While a major disaster, such as a tornado or hurricane, is unlikely, it’s best that businesses prepare for such catastrophic events. Doing so can minimize the negative effects of what could otherwise be a door-closing disaster. A disaster plan for the business should include ways to keep not only employees safe, but also the data and equipment necessary to keep the business running. With a little planning, any business can create a solid disaster plan for any situation that arises.
Global Disaster Recovery Management recommends that businesses start with a disaster risk assessment. This allows you to determine what needs to be done to account for the safety and security of employees, data and property while experiencing minimal interruption to business activities in the aftermath of a disaster.

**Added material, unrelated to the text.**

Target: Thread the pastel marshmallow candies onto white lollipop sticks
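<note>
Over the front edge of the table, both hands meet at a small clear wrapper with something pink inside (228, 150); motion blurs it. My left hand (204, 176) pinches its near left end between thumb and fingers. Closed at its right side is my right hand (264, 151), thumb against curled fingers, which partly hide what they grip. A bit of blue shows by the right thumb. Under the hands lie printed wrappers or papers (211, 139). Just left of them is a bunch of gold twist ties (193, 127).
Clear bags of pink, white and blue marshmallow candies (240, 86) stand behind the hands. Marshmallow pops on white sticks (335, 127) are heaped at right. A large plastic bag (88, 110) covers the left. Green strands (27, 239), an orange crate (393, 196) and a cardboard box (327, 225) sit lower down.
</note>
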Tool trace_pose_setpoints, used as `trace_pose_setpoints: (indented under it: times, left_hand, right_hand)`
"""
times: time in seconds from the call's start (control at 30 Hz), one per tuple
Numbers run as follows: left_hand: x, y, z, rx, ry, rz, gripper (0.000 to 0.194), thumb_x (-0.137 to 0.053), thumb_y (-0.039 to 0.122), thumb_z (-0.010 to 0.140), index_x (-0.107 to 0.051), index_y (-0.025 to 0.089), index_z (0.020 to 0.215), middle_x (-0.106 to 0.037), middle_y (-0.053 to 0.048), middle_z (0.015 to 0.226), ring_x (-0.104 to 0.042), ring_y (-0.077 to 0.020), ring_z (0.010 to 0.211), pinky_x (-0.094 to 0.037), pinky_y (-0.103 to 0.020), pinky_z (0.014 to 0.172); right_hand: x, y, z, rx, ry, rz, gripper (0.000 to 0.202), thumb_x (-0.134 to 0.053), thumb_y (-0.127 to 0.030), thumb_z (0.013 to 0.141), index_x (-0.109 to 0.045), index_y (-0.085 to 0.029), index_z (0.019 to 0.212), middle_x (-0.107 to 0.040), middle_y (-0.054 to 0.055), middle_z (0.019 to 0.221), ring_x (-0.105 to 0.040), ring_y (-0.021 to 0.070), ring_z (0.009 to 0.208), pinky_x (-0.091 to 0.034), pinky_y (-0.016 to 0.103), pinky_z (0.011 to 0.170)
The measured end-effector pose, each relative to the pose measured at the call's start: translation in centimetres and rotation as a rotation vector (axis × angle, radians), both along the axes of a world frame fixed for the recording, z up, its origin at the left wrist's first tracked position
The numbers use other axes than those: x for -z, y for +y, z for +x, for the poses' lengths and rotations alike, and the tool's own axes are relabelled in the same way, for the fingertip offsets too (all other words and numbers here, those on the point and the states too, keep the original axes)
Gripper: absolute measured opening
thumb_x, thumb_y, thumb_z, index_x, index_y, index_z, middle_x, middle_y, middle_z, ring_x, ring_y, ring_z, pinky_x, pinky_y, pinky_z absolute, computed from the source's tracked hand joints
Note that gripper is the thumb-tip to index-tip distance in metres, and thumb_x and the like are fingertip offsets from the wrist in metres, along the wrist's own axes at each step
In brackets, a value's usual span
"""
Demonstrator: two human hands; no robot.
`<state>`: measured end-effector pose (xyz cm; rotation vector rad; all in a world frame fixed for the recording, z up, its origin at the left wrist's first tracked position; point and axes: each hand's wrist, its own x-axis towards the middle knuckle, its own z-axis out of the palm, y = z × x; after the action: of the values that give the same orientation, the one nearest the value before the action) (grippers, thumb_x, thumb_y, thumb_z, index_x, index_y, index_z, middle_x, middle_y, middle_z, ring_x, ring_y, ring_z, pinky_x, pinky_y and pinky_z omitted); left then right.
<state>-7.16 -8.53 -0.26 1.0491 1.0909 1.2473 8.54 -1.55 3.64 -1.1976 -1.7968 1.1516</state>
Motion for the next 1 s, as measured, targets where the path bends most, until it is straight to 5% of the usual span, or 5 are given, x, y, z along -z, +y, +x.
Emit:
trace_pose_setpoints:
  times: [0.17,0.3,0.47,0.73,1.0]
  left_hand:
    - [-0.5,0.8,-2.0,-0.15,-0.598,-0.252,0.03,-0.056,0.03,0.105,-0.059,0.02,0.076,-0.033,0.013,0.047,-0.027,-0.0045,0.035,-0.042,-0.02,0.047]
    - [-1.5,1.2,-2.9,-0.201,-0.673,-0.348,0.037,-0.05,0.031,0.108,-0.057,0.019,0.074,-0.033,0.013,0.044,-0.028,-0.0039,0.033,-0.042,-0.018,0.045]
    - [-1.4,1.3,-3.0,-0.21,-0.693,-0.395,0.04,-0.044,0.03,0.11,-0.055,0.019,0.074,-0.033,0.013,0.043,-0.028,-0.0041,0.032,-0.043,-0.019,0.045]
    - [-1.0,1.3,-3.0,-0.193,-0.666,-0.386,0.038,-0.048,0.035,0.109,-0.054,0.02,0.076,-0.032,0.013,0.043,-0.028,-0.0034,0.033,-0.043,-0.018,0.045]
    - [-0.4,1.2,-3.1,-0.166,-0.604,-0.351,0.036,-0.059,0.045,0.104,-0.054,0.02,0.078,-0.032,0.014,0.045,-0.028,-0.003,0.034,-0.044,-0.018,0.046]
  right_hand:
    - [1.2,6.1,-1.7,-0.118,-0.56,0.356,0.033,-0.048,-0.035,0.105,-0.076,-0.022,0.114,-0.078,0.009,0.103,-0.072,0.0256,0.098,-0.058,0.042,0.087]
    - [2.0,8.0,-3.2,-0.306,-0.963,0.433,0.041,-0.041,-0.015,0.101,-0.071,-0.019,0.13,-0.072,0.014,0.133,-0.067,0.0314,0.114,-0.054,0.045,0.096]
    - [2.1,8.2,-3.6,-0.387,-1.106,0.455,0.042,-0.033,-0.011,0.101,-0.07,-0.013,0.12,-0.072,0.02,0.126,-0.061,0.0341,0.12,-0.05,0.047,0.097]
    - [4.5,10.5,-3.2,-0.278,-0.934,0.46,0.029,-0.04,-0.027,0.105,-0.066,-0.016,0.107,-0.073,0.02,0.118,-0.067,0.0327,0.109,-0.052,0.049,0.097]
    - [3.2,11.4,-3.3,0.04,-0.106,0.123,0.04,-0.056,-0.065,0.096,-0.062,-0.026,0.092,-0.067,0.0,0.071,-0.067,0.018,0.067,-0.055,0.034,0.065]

Come up with a disaster plan that implements all of these things and give it a trial run in the office. This is important because it lets employees know what they need to do if a real disaster situation arises.
The risk assessment also serves as a way to do a business impact analysis for the business. CSO Security and Risk Online notes that this analysis identifies the processes, systems and data that would have the largest negative impact on the business in the event of an outage. As a result, the disaster plan should center on ways to quickly and effectively restore or recover those things when a disaster results in an outage.
Not being prepared for a disaster can have negative consequences for the business. According to Global Disaster Recovery Management, within just 18 months of experiencing a disaster, around 80 percent of businesses close. If data is lost during the disaster, around 90 percent of those businesses close with two years of the event.
Protecting vital records and data can keep not only the company in business, but it can reduce downtime and interruption of business activities after the event. For that reason, IT protection and recovery is a vital part of a company’s disaster recovery plan. Cloud computing is one way that businesses can protect IT resources and systems and ensure a quick recovery to business as usual after a disaster takes place.
With cloud computing, there is no need for physical servers in the work place as everything is stored virtually on the cloud. Another benefit is that the cloud can be accessed from anywhere the employee has Internet access, which means that if the office is destroyed that employees can work from home or another remote location.
While a disaster of any type will certainly have its negative effects on a business, being aware of those effects can reduce and even eliminate some of them. All it takes is a little planning and implementations of countermeasures for your business to be ready to face a disaster.